By NEMS Daily Journal
The Mississippi House’s passage on Tuesday of a bill that would slightly alter the interest limits charged by payday lenders in Mississippi was not what opponents of reauthorizing legislation sought, nor was it the hands-off inaction supported generally by payday lenders, a private-sector, entrepreneurial industry that employs an estimated 3,000 people statewide.
The House’s measure, passed 78-38, would extend the payback time for the payday loans, effectively lowering their interest rate calculated annually and placing a slightly lower maximum on the charge per $100 loaned – from $21.95 to $20 on loans of up to $200 paid off in two weeks. Loans from $300 to $500, which is the maximum payday loan, could carry a $21.95 charge per $100 paid off in 30 days.

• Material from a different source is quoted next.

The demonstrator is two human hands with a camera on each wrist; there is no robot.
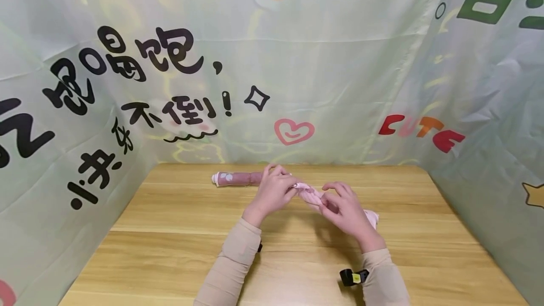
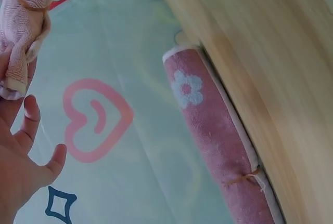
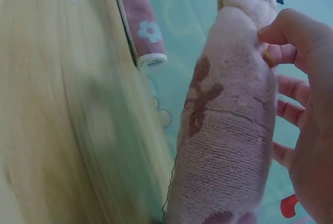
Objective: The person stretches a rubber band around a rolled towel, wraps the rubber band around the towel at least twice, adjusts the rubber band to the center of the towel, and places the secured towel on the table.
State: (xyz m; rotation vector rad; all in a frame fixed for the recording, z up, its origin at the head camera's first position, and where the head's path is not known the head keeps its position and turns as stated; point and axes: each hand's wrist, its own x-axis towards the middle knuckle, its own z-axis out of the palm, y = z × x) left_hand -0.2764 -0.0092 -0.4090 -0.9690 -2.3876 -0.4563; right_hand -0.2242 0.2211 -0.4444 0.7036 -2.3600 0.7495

Critics say the current limits allow an annualized rate of more than 500 percent, which some cite as usurious and even unethical because most of the people seeking the loans are poor, living from paycheck to paycheck.
It is noteworthy, however, that some of the supporters of extending the authorizing act generally are considered progressives who say not having payday lenders cuts off necessary credit for many Mississippians who can’t get it otherwise.
The maximum interest rate allowed for banks and regular loan companies is 36 percent APR.
Payday lending is a small, short-term, high-interest loan that is intended to bridge the borrower’s cash-flow gap between pay periods.
About 130,000 Mississippians use payday lenders and cash-for-title businesses, and nearly 1,000 payday lenders operate across the state. Lee County alone is home to 35 businesses that loan money short-term or cash checks for a fee, all regulated under the Check Cashers Act.
Similar debates about payday lenders, their rates and their impact on vulnerable people of limited means takes place in many other states, including the states in the South and in areas like the Midwest.
Some banking authorities believe the proliferation of payday lending poses a risk to the long-term financial viability of low- and moderate-income families whose assets and “wealth” disappear quickly in the payback structure of the industry.
Unless something unexpected happens the Mississippi Legislature appears likely to extend the Check Cashers Act, but no industry that makes its money on consumers should escape careful scrutiny and reforms in the face of excesses.
The non-profit groups and religious organizations supportive of reforming and in some ways limiting payday lending should remain vigilant and in the public debate.